> What you have to do
Return the lines below that contain "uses".

--- Data for review ---

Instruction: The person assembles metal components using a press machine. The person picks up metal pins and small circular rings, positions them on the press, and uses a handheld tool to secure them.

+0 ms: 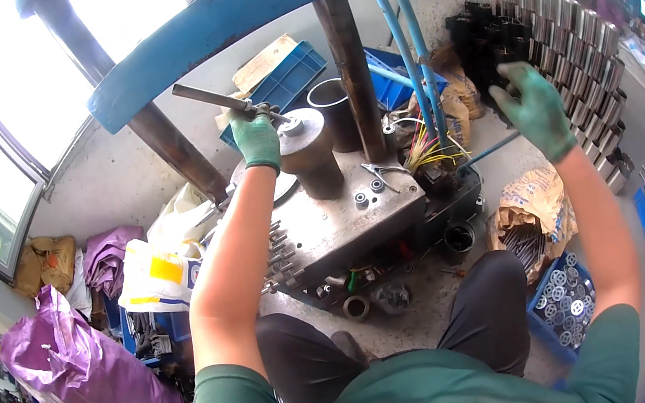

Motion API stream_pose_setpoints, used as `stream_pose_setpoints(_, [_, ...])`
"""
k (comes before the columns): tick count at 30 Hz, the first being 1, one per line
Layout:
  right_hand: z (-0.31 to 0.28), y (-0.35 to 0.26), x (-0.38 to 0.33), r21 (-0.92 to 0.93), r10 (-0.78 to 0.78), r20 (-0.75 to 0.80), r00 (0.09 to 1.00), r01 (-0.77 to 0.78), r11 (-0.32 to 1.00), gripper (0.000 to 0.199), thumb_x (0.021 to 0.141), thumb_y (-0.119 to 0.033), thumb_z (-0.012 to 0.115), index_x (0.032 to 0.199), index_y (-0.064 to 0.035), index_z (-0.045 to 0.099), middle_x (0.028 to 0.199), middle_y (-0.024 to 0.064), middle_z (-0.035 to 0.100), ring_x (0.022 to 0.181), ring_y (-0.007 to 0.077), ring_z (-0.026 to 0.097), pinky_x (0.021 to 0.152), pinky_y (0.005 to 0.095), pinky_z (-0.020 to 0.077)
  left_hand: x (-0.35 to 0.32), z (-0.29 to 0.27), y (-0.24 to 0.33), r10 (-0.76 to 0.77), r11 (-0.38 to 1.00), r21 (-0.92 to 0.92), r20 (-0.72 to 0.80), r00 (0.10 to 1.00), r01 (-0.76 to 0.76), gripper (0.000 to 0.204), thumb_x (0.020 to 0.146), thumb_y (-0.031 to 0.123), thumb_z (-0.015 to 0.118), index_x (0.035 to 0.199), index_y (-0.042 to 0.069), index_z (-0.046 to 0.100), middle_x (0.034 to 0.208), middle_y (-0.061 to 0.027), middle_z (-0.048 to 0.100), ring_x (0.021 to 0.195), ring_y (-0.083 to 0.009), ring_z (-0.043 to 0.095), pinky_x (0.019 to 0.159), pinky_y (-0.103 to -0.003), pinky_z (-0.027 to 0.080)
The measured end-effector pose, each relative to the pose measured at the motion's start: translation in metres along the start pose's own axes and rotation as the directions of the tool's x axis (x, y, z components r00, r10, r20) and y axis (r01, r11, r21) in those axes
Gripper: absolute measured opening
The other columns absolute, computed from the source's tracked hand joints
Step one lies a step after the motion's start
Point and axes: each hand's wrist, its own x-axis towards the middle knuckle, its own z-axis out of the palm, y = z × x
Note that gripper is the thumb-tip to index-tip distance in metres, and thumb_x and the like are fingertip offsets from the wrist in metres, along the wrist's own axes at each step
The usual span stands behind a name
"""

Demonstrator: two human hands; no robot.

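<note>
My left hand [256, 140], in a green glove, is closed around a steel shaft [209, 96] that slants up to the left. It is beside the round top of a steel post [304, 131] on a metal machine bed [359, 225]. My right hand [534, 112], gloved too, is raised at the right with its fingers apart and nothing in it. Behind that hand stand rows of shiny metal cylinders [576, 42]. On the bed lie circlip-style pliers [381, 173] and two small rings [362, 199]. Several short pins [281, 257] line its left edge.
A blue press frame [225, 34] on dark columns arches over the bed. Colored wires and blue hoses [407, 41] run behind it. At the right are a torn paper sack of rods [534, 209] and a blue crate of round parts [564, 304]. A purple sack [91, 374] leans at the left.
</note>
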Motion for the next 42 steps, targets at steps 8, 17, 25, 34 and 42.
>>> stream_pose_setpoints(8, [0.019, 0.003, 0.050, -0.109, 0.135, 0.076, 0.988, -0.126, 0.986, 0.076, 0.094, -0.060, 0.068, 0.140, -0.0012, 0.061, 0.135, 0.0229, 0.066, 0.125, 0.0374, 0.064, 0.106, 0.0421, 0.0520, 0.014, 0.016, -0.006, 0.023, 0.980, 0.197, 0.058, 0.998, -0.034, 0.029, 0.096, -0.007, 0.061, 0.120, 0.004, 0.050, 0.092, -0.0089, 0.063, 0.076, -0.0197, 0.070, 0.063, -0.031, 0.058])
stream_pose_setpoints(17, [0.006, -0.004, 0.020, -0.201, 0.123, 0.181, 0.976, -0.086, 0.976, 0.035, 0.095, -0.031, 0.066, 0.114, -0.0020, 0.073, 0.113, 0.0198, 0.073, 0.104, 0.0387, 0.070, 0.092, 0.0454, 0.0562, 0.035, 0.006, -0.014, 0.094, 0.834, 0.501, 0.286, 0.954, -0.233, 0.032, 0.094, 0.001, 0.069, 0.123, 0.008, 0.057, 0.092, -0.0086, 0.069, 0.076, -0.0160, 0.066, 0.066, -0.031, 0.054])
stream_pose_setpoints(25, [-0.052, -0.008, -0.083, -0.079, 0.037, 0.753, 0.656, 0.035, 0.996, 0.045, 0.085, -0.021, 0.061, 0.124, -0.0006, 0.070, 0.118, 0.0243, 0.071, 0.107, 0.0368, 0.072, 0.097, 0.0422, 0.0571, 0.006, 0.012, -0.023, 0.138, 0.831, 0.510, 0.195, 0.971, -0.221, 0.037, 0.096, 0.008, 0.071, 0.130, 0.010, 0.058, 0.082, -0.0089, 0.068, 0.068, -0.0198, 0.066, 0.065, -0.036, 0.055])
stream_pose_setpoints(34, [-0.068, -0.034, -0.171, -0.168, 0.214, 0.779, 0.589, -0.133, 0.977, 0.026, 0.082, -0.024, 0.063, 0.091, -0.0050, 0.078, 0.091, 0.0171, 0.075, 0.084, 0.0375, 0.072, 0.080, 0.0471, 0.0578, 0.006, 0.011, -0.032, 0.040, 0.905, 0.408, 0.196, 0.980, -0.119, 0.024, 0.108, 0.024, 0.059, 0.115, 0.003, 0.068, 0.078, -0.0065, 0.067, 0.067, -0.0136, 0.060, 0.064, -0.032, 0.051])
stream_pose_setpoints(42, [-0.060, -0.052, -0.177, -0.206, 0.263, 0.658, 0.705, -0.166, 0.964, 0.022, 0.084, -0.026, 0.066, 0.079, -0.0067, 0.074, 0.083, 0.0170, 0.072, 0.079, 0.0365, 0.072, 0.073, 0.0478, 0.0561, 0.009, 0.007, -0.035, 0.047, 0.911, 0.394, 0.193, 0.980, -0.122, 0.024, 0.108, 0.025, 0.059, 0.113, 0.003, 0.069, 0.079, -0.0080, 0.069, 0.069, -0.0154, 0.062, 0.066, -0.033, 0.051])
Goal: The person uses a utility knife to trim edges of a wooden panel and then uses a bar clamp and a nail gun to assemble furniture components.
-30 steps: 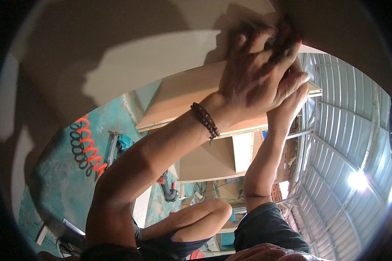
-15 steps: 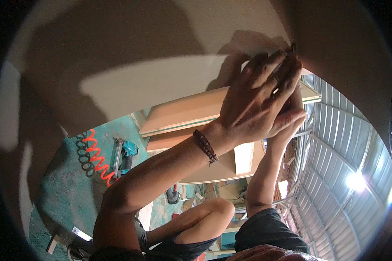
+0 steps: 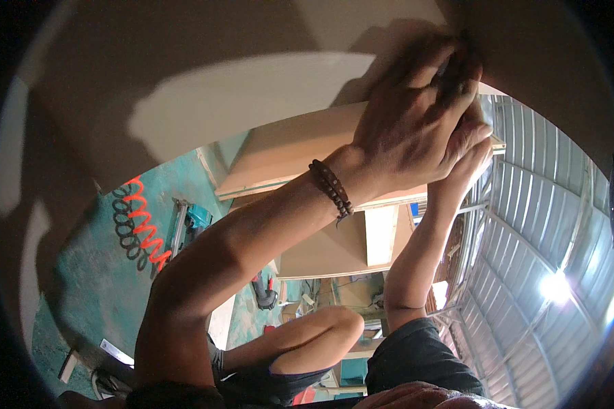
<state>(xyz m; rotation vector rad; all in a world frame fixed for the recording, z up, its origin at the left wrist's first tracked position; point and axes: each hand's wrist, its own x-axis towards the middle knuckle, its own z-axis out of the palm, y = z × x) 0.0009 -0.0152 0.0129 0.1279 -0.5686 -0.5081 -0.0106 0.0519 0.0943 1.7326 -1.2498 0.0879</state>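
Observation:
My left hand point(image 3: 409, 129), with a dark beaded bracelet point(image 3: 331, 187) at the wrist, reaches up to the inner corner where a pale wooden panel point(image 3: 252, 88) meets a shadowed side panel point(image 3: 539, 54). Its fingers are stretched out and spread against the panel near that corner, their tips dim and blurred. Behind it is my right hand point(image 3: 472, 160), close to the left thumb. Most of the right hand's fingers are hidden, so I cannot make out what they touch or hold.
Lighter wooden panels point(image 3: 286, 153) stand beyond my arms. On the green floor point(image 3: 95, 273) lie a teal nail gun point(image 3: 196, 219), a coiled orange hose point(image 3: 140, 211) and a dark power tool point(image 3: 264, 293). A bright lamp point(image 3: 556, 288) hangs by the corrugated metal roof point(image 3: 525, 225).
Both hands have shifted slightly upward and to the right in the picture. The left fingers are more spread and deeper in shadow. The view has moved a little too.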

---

> Output below
Instruction: The person assembles metal components using a press machine. The person picks up metal pins and small circular rings, positions them on the press, and uses a handheld tool to secure them.
Goal: The person uses a utility knife to trim edges of a wooden panel and then uses a bar clamp and a nail gun to assemble furniture components.

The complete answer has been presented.